Yes — Americans and Canadians can get a mortgage to buy property in Costa Rica. Financing is available through a private international lender, Second Street, on property that is fully titled (fee-simple). That last condition matters more than anything else on this page, so it's worth understanding before you fall in love with a particular property.

Can Americans and Canadians actually get a mortgage in Costa Rica?

Yes. You do not need Costa Rica residency or citizenship to borrow. What you need is a qualifying lender, a fully titled property to use as collateral, and documentation that proves you can repay. Foreign buyers finance Costa Rican real estate this way regularly — the process is just different from a domestic US or Canadian mortgage, and the property type you choose can make or break your eligibility.

Who offers these mortgages?

Financing for foreign buyers comes from Second Street, a lender that specializes in cross-border loans for American and Canadian buyers.

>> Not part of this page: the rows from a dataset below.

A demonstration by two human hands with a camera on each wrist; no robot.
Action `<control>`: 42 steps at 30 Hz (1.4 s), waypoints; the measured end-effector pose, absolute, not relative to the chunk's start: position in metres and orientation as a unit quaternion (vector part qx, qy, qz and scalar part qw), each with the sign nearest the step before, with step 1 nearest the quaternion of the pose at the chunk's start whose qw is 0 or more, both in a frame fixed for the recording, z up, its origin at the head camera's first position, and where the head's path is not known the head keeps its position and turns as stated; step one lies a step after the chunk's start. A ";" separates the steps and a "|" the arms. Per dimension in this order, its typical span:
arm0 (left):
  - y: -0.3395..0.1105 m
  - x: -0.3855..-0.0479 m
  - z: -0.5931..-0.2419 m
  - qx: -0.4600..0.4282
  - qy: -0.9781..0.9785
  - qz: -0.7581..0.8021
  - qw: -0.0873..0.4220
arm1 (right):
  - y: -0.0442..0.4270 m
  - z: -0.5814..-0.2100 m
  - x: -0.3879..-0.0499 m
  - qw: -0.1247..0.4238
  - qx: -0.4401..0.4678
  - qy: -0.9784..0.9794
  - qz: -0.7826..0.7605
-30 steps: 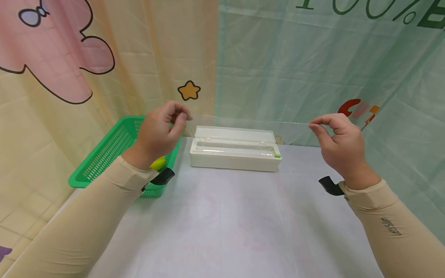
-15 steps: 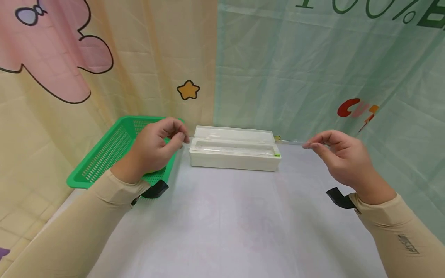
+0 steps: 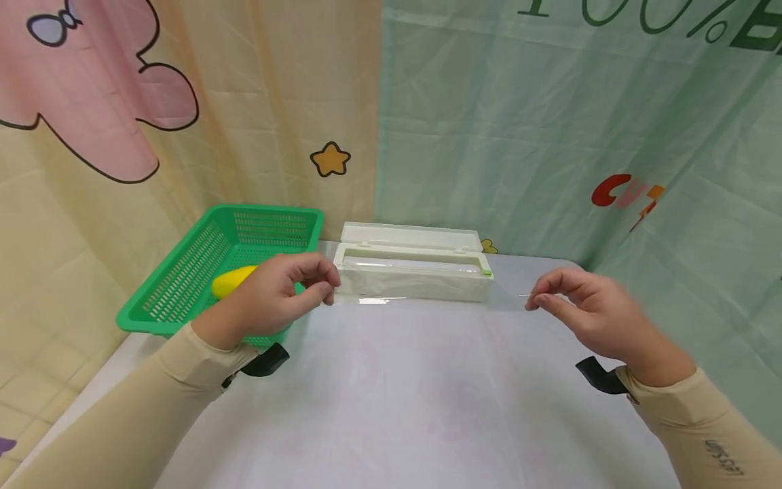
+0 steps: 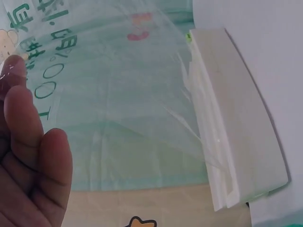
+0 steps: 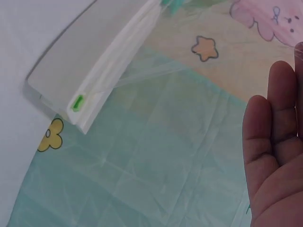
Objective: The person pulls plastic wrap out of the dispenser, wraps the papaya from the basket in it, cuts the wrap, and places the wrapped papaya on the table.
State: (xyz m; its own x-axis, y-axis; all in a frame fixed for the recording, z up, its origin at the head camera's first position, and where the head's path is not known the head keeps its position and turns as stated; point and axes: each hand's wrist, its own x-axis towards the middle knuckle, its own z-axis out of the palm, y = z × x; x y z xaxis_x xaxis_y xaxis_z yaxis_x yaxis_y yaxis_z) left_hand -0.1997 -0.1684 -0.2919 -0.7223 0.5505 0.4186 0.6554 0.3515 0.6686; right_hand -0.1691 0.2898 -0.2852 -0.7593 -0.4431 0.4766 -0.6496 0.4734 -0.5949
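A clear sheet of cling film [image 3: 374, 301] stretches between my two hands, showing mostly as bright glints along its edge. My left hand [image 3: 277, 292] pinches its left end between thumb and fingers, in front of the green basket. At the other end, my right hand [image 3: 586, 312] pinches the film with thumb and index finger. Between the hands stands a white cling film dispenser box [image 3: 415, 282], its lid [image 3: 409, 235] raised at the back. In the left wrist view the film [image 4: 128, 94] runs from the box [image 4: 241, 118] towards the fingers.
A green slotted basket [image 3: 263, 208] stands at the left with a yellow rounded object [image 3: 232, 280] inside, partly behind my left hand. The table [image 3: 391, 394] has a white cover. A printed curtain [image 3: 476, 122] hangs right behind the box.
Both hands have come down and nearer, drawing the film from above the box to in front of it. More of the yellow object in the basket now shows.
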 end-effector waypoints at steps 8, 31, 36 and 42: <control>-0.167 -0.200 -0.314 -0.368 -0.837 -0.403 -0.047 | 0.287 -0.311 -0.169 0.028 0.308 -0.875 0.372; -0.146 -0.190 -0.372 -0.276 -0.895 -0.306 -0.171 | 0.280 -0.385 -0.176 -0.168 0.258 -0.879 0.363; -0.140 -0.189 -0.386 -0.257 -0.911 -0.275 -0.166 | 0.278 -0.397 -0.176 -0.167 0.240 -0.893 0.342; -0.137 -0.188 -0.401 -0.270 -0.916 -0.249 -0.160 | 0.272 -0.410 -0.174 -0.169 0.211 -0.916 0.298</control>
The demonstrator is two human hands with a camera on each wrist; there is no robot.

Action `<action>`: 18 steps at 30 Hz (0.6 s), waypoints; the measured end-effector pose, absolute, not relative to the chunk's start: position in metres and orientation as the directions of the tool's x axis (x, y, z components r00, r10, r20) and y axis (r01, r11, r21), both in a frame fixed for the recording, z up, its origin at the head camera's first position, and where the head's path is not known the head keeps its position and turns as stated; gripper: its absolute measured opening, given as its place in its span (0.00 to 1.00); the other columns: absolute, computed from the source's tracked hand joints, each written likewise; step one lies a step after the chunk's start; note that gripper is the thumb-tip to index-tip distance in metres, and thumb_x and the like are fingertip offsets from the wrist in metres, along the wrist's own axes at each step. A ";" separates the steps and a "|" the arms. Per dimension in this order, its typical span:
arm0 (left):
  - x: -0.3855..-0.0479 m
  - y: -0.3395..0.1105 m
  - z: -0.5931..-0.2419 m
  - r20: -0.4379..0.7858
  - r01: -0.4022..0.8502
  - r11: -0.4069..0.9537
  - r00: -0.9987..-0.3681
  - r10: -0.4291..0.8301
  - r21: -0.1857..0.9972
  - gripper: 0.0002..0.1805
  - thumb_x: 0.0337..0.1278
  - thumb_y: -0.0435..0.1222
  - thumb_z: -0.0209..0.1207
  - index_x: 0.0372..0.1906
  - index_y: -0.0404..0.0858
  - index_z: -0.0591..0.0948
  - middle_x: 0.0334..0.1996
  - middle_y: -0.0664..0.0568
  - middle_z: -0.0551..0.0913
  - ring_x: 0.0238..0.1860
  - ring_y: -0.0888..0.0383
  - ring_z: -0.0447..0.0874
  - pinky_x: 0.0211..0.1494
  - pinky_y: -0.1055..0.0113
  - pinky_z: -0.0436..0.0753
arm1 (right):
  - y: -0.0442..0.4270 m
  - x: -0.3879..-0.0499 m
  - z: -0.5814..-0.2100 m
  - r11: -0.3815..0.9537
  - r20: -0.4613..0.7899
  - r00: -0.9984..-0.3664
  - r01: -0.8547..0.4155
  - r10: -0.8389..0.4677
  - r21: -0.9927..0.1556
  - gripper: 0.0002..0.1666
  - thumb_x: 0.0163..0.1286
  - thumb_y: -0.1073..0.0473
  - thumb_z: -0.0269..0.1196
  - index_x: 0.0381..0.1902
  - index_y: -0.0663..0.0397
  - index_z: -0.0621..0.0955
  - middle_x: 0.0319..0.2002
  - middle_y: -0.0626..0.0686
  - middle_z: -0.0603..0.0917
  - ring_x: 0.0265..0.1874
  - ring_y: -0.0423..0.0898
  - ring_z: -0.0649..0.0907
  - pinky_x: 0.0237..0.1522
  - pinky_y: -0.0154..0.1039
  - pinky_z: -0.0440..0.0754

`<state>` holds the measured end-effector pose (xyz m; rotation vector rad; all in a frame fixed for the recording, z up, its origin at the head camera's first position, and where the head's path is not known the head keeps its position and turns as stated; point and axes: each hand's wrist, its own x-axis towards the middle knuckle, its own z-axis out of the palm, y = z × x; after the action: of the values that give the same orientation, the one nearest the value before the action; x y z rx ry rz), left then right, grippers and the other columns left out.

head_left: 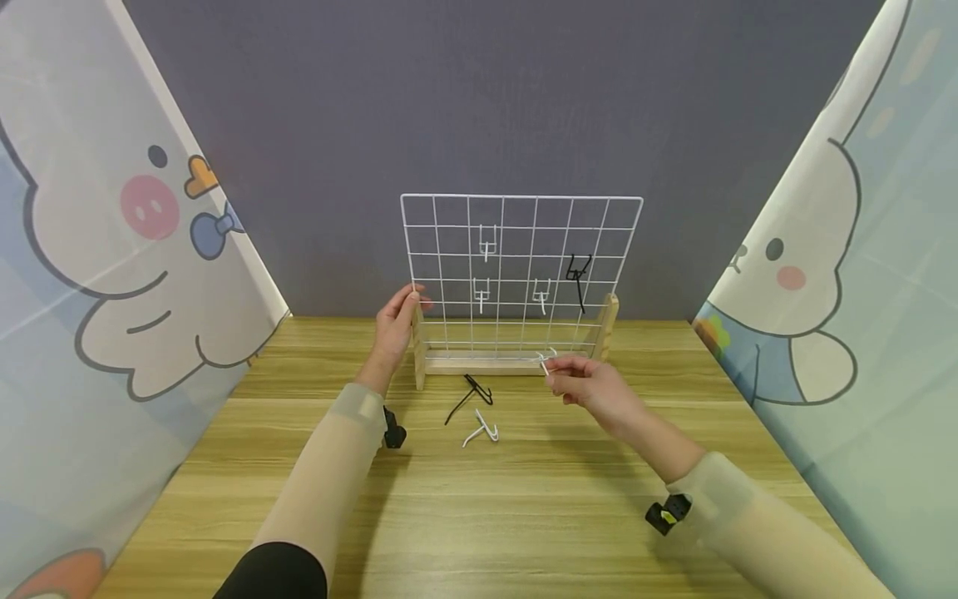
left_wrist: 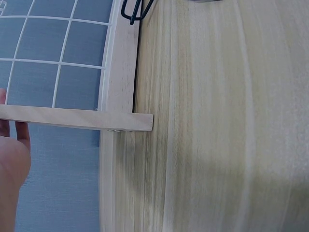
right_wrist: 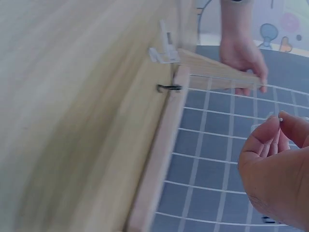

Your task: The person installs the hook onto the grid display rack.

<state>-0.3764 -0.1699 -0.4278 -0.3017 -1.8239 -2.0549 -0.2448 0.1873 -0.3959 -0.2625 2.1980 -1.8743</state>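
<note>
A white wire grid panel [head_left: 521,196] stands upright in a wooden base [head_left: 479,366]. My left hand [head_left: 395,329] grips the left wooden post [head_left: 419,353] near its top; the left wrist view shows fingers on both sides of that post [left_wrist: 77,117]. Between thumb and fingertips my right hand [head_left: 599,393] pinches a white hook [head_left: 545,364], held in front of the grid's lower right. In the right wrist view, only the hook's small white tip [right_wrist: 281,119] shows clearly at the fingertips. A black hook [head_left: 479,388] and another white hook [head_left: 484,428] lie on the table before the base.
Three white hooks hang on the grid, one higher [head_left: 488,247] and two lower [head_left: 481,295]. A long black hook [head_left: 577,274] hangs at the right. The wood-grain table [head_left: 479,516] meets a grey wall [head_left: 479,100] behind, with cartoon-printed sheets [head_left: 97,249] at both sides.
</note>
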 end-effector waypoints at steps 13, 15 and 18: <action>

The key thing to know up front: Second Street lends only on fully titled, fee-simple property. It cannot finance concession (leasehold) property — more on why that matters below.

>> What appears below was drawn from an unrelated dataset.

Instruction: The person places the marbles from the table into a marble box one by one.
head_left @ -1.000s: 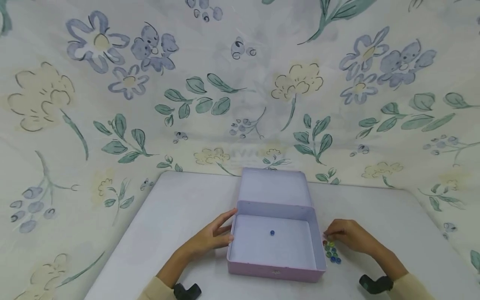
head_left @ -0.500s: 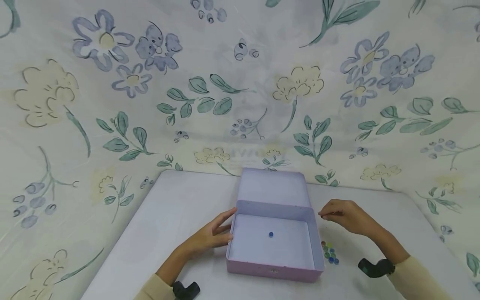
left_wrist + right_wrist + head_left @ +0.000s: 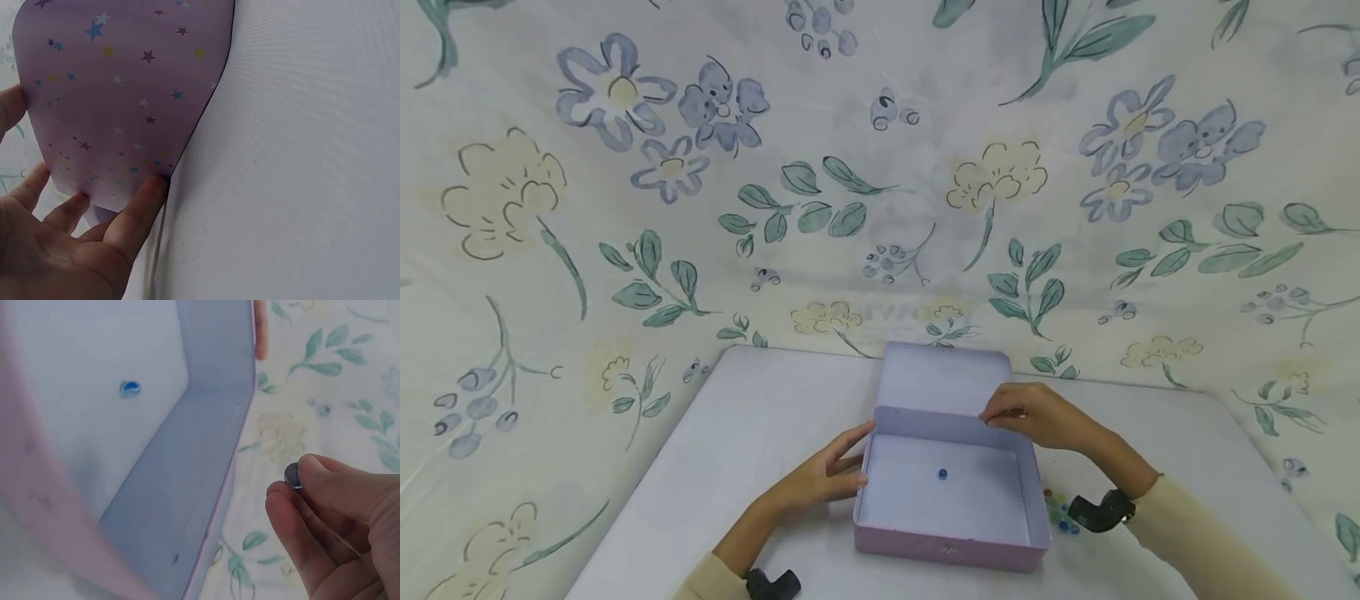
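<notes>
An open pink tin box (image 3: 917, 540) with a lilac inside stands on the table, its lid tipped back. One blue marble (image 3: 943, 474) lies on its floor. My right hand (image 3: 1045, 417) is above the box's back right part, pinching a dark, bluish marble (image 3: 292, 475) between thumb and fingertips. Against the box's left side rests my left hand (image 3: 811, 482), its extended fingertips touching the star-printed wall (image 3: 119, 94) in the left wrist view. Several coloured marbles (image 3: 1051, 502) lie on the table by the box's right side, partly hidden behind the right wrist camera.
The white table (image 3: 775, 400) reaches back to a floral cloth (image 3: 917, 192) hanging behind it. The raised lid (image 3: 940, 379) stands near that cloth at the rear of the box. A black wrist camera (image 3: 1101, 511) hangs under the right wrist.
My right hand has lifted a marble from the group on the right, then moved up and left over the box. The left hand has stayed at the box's side.
</notes>
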Tool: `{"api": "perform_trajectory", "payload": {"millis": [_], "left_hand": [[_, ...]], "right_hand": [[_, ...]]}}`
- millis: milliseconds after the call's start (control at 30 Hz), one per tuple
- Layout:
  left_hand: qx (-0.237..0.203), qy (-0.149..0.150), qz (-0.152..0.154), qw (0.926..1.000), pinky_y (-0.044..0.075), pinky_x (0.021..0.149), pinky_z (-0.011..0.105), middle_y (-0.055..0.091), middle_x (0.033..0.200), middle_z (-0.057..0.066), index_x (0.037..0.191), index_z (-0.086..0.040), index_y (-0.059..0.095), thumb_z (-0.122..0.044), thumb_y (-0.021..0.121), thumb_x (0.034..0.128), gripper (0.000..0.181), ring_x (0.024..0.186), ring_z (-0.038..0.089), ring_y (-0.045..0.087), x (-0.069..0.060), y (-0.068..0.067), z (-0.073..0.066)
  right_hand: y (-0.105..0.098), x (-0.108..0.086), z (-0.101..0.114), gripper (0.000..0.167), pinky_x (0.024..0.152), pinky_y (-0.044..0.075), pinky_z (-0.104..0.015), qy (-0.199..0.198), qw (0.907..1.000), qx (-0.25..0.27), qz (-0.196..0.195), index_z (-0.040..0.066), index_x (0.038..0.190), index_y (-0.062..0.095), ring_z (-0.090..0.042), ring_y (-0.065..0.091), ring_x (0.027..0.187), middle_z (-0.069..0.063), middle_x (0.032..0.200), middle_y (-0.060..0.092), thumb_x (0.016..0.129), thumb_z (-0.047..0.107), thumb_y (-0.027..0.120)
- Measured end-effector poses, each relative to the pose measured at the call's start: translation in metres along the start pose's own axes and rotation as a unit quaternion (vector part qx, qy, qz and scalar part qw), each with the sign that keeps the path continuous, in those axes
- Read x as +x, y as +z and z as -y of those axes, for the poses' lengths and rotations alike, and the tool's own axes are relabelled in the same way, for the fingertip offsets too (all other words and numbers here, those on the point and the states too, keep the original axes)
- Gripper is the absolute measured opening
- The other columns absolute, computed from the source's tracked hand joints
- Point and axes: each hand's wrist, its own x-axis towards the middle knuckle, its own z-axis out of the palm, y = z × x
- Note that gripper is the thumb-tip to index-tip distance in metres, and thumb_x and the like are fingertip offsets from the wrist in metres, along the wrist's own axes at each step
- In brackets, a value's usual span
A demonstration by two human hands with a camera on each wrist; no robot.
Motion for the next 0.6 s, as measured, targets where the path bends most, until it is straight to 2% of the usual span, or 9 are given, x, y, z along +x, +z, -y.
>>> {"api": "perform_trajectory", "payload": {"millis": [100, 300, 600], "left_hand": [[0.001, 0.003, 0.001, 1.0000, 0.045, 0.109, 0.054, 0.003, 0.170, 0.006, 0.160, -0.031, 0.018, -0.018, 0.062, 0.0990, 0.076, 0.150, 0.051, 0.018, 0.000, 0.000, 0.002], [0.000, 0.002, 0.003, 1.0000, 0.045, 0.110, 0.054, 0.002, 0.170, 0.004, 0.160, -0.032, 0.018, -0.017, 0.062, 0.0989, 0.076, 0.150, 0.050, 0.017, 0.001, -0.001, 0.004], [0.002, 0.007, 0.005, 1.0000, 0.046, 0.109, 0.054, 0.001, 0.170, 0.004, 0.160, -0.030, 0.018, -0.017, 0.062, 0.0990, 0.077, 0.150, 0.052, 0.016, 0.002, -0.002, 0.003]], "right_hand": [[0.007, 0.013, 0.007, 0.020, 0.079, 0.059, -0.022, -0.016, 0.9998, -0.006, 0.007, 0.015, 0.099, 0.078, -0.005, 0.067, 0.090, 0.006, 0.096, 0.073, 0.087, 0.000, 0.073], [0.026, 0.034, 0.015, 0.018, 0.081, 0.058, -0.021, -0.045, 0.9985, 0.011, 0.031, 0.011, 0.101, 0.078, -0.007, 0.067, 0.090, 0.001, 0.097, 0.073, 0.088, 0.000, 0.072], [0.063, 0.051, 0.016, 0.013, 0.075, 0.056, -0.016, -0.048, 0.9960, 0.020, 0.072, 0.003, 0.100, 0.078, -0.003, 0.065, 0.084, -0.002, 0.093, 0.072, 0.090, 0.002, 0.071]]}}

How much can I borrow, and how much do I need to put down?

You can typically finance up to 75% of the property value, meaning a 25% down payment, with a minimum loan of $150,000 USD. Closing costs in Costa Rica are separate from your down payment and generally run a few percent of the purchase price, so budget for those on top.

What are the rates and terms?

Rates start from around 8.25% (subject to change), with terms up to a 30-year fixed and no prepayment penalty, so you can pay the loan down faster without being charged for it. Loans are denominated in USD.

Desk with mortgage related items on itWill I qualify? What does the lender need from me?

Qualifying comes down to documenting four things: your income, assets, credit, and identity. In practice, you'll be asked for:

  • Two years of tax returns (to verify income)
  • Recent bank or brokerage statements (to verify assets)
  • Authorization for a soft credit pull — this checks your credit without harming your score
  • A copy of your ID — passport or driver's license

If your finances are straightforward and documented, qualifying is usually not the hard part.

What if I don't qualify the usual way?

Not every qualified buyer looks good on a tax return — self-employed buyers, retirees living off investments, and business owners often have strong cash flow that two years of returns don't capture. For those situations, Second Street is developing a program that qualifies buyers based on cash flow shown through bank-statement history rather than tax returns. If your tax returns don't tell the full story, ask me whether this path is available for your situation.

What are the risks and limits I should understand?

Borrowing to buy abroad deserves a clear-eyed look. The main things to understand:

  • You can only finance fully titled (fee-simple) property. This is the single biggest constraint, and it rules out a lot of beachfront. In Costa Rica, the first 200 meters inland from the high-tide line is the Maritime Zone, where property is held as a government concession — a long-term lease, not ownership. Concession land can't serve as fee-simple collateral, so it generally can't be financed through this route. That includes much of the Papagayo concession, which sits under a special tourism-development framework. If financing is part of your plan, focus your search on titled property.
  • Currency. Loans are in USD. If your income is in Canadian dollars, factor in exchange-rate movement on your payments.
  • Rate environment. Rates on cross-border loans are higher than a typical domestic mortgage — run your numbers at the actual quoted rate, not a US/Canada comparison.
  • Title and due diligence. Because eligibility hinges entirely on clean fee-simple title, proper legal due diligence isn't optional — it's what makes the loan possible in the first place.

What does the process look like, start to finish?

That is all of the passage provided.